* **Work order**: Print the whole listing again, exactly as it stands.

* **Data section**:
☆ ☆ ☆

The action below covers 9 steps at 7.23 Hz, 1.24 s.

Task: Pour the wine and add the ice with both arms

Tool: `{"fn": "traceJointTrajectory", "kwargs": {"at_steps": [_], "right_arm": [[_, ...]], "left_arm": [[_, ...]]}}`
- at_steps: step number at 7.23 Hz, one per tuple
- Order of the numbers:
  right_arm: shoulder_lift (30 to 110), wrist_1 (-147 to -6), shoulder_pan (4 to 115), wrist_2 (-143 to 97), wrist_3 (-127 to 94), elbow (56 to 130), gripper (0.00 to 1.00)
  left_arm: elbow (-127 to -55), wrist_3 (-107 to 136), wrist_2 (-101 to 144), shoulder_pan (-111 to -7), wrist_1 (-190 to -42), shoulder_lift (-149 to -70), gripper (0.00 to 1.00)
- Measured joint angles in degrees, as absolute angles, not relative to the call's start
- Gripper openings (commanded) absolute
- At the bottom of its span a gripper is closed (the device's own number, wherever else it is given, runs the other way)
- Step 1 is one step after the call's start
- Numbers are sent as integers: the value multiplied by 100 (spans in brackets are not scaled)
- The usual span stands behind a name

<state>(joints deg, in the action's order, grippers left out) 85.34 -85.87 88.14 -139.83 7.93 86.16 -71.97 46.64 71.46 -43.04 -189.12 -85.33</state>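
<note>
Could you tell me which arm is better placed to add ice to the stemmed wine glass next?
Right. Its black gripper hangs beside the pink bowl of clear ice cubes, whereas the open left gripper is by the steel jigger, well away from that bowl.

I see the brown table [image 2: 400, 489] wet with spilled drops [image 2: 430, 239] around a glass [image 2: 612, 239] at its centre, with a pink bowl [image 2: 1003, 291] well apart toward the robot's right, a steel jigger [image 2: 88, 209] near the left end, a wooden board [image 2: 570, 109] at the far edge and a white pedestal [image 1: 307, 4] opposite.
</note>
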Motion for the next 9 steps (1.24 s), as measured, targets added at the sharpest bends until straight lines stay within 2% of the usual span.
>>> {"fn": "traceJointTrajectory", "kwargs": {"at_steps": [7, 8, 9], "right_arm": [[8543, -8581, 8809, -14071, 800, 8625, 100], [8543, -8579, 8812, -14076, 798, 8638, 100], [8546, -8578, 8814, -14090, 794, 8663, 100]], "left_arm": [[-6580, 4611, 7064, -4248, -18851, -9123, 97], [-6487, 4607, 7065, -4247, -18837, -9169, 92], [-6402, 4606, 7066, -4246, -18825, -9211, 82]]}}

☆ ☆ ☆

* **Task answer**:
The action below covers 9 steps at 7.23 Hz, 1.24 s.

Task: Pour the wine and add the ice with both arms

Tool: `{"fn": "traceJointTrajectory", "kwargs": {"at_steps": [_], "right_arm": [[_, ...]], "left_arm": [[_, ...]]}}`
- at_steps: step number at 7.23 Hz, one per tuple
- Order of the numbers:
  right_arm: shoulder_lift (30 to 110), wrist_1 (-147 to -6), shoulder_pan (4 to 115), wrist_2 (-143 to 97), wrist_3 (-127 to 94), elbow (56 to 130), gripper (0.00 to 1.00)
  left_arm: elbow (-127 to -55), wrist_3 (-107 to 136), wrist_2 (-101 to 144), shoulder_pan (-111 to -7), wrist_1 (-190 to -42), shoulder_lift (-149 to -70), gripper (0.00 to 1.00)
- Measured joint angles in degrees, as absolute angles, not relative to the call's start
- Gripper openings (commanded) absolute
- At the bottom of its span a gripper is closed (the device's own number, wherever else it is given, runs the other way)
- Step 1 is one step after the call's start
- Numbers are sent as integers: the value multiplied by 100 (spans in brackets are not scaled)
- The usual span stands behind a name

<state>(joints deg, in the action's order, grippers left out) 85.34 -85.87 88.14 -139.83 7.93 86.16 -71.97 46.64 71.46 -43.04 -189.12 -85.33</state>
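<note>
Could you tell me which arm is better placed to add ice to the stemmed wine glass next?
Right. Its black gripper hangs beside the pink bowl of clear ice cubes, whereas the open left gripper is by the steel jigger, well away from that bowl.

I see the brown table [image 2: 400, 489] wet with spilled drops [image 2: 430, 239] around a glass [image 2: 612, 239] at its centre, with a pink bowl [image 2: 1003, 291] well apart toward the robot's right, a steel jigger [image 2: 88, 209] near the left end, a wooden board [image 2: 570, 109] at the far edge and a white pedestal [image 1: 307, 4] opposite.
</note>
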Motion for the next 9 steps (1.24 s), as measured, targets added at the sharpest bends until straight lines stay within 2% of the usual span.
>>> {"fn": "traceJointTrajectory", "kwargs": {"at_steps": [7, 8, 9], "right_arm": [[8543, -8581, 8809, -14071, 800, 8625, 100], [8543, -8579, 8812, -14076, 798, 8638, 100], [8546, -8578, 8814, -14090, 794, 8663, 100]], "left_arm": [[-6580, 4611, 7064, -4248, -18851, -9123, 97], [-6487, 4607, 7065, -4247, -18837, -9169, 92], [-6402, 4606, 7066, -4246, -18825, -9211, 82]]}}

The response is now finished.